__Assignment__
In exact form, please repeat the records from their opening line down to the line with "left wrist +", including that line.

__Dataset records__
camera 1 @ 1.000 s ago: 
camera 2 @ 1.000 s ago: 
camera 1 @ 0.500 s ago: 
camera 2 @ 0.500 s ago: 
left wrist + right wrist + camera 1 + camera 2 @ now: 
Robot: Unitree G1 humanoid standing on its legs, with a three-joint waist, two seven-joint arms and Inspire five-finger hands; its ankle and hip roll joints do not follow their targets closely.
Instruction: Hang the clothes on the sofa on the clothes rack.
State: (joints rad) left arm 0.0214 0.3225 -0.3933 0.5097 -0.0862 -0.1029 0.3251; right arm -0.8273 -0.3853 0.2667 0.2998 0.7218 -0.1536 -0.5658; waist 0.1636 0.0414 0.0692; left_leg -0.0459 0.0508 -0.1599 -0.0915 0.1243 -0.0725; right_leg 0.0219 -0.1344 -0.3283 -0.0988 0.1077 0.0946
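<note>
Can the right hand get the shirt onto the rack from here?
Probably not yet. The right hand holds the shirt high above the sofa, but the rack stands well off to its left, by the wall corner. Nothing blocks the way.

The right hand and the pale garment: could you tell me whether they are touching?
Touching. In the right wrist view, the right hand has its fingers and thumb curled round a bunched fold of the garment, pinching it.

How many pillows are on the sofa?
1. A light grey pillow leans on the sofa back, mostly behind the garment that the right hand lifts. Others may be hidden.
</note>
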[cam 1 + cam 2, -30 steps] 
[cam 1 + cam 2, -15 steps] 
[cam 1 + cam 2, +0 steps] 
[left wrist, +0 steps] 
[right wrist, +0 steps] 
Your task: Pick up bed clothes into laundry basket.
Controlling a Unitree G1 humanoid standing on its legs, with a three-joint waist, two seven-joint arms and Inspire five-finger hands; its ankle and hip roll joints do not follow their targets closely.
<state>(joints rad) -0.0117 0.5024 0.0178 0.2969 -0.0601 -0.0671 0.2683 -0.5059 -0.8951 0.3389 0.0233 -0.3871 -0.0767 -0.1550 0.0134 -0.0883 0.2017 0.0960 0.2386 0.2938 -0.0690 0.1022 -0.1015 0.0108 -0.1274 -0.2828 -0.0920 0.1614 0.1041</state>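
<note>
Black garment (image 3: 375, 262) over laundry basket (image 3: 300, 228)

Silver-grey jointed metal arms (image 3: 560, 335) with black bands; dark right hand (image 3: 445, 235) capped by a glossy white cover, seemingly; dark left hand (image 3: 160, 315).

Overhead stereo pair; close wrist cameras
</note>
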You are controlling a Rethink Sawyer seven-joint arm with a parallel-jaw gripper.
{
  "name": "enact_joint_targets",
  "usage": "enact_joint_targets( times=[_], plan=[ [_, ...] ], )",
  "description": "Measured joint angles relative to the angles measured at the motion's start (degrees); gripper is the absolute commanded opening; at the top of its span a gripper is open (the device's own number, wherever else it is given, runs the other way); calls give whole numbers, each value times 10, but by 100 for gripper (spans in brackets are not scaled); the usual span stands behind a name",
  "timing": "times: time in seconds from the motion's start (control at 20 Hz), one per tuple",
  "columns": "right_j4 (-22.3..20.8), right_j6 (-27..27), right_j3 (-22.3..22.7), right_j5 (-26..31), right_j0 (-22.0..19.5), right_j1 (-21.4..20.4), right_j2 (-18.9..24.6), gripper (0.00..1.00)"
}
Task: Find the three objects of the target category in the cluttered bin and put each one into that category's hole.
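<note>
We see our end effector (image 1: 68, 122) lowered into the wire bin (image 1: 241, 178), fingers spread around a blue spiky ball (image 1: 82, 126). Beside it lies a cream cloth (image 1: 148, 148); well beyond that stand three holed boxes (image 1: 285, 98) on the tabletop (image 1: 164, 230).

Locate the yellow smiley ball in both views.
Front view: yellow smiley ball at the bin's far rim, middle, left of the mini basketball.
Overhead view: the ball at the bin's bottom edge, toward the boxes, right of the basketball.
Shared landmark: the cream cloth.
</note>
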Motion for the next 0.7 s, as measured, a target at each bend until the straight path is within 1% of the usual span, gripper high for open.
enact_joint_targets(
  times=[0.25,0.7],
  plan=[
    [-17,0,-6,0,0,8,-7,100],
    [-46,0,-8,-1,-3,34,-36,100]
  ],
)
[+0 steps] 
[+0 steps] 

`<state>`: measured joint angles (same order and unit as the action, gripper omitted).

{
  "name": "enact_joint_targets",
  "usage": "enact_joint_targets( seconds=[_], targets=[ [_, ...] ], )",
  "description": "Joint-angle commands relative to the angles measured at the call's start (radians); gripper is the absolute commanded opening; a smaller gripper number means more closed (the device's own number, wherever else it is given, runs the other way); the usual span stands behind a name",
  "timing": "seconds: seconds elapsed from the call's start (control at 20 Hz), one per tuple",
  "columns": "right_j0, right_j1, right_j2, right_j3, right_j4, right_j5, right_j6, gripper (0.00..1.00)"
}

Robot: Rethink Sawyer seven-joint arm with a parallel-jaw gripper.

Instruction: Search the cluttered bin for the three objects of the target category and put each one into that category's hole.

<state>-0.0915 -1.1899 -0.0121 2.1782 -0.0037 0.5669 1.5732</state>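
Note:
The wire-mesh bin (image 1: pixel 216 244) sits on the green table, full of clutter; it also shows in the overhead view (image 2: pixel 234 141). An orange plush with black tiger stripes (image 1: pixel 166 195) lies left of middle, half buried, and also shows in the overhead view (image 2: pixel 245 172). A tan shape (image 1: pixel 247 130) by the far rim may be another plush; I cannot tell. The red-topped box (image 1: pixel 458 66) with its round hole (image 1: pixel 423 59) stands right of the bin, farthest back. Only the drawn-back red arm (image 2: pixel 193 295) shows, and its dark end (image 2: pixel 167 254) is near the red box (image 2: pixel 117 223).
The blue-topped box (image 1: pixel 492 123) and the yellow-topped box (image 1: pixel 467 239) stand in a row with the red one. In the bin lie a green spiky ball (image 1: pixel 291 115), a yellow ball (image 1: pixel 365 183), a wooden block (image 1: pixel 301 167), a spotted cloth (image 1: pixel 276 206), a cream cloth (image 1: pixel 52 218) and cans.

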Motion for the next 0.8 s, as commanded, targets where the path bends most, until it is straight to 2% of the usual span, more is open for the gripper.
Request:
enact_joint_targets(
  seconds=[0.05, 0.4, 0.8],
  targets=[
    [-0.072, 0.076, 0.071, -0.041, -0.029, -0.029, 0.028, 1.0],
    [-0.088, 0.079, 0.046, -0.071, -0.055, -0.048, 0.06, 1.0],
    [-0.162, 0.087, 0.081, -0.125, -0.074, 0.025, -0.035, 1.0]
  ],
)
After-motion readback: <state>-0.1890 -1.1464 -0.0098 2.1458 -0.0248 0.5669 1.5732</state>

__Written response__
camera 1 @ 1.000 s ago: 
camera 2 @ 1.000 s ago: 
camera 1 @ 0.500 s ago: 
camera 2 @ 0.500 s ago: 
left wrist + right wrist + camera 1 + camera 2 @ now: 

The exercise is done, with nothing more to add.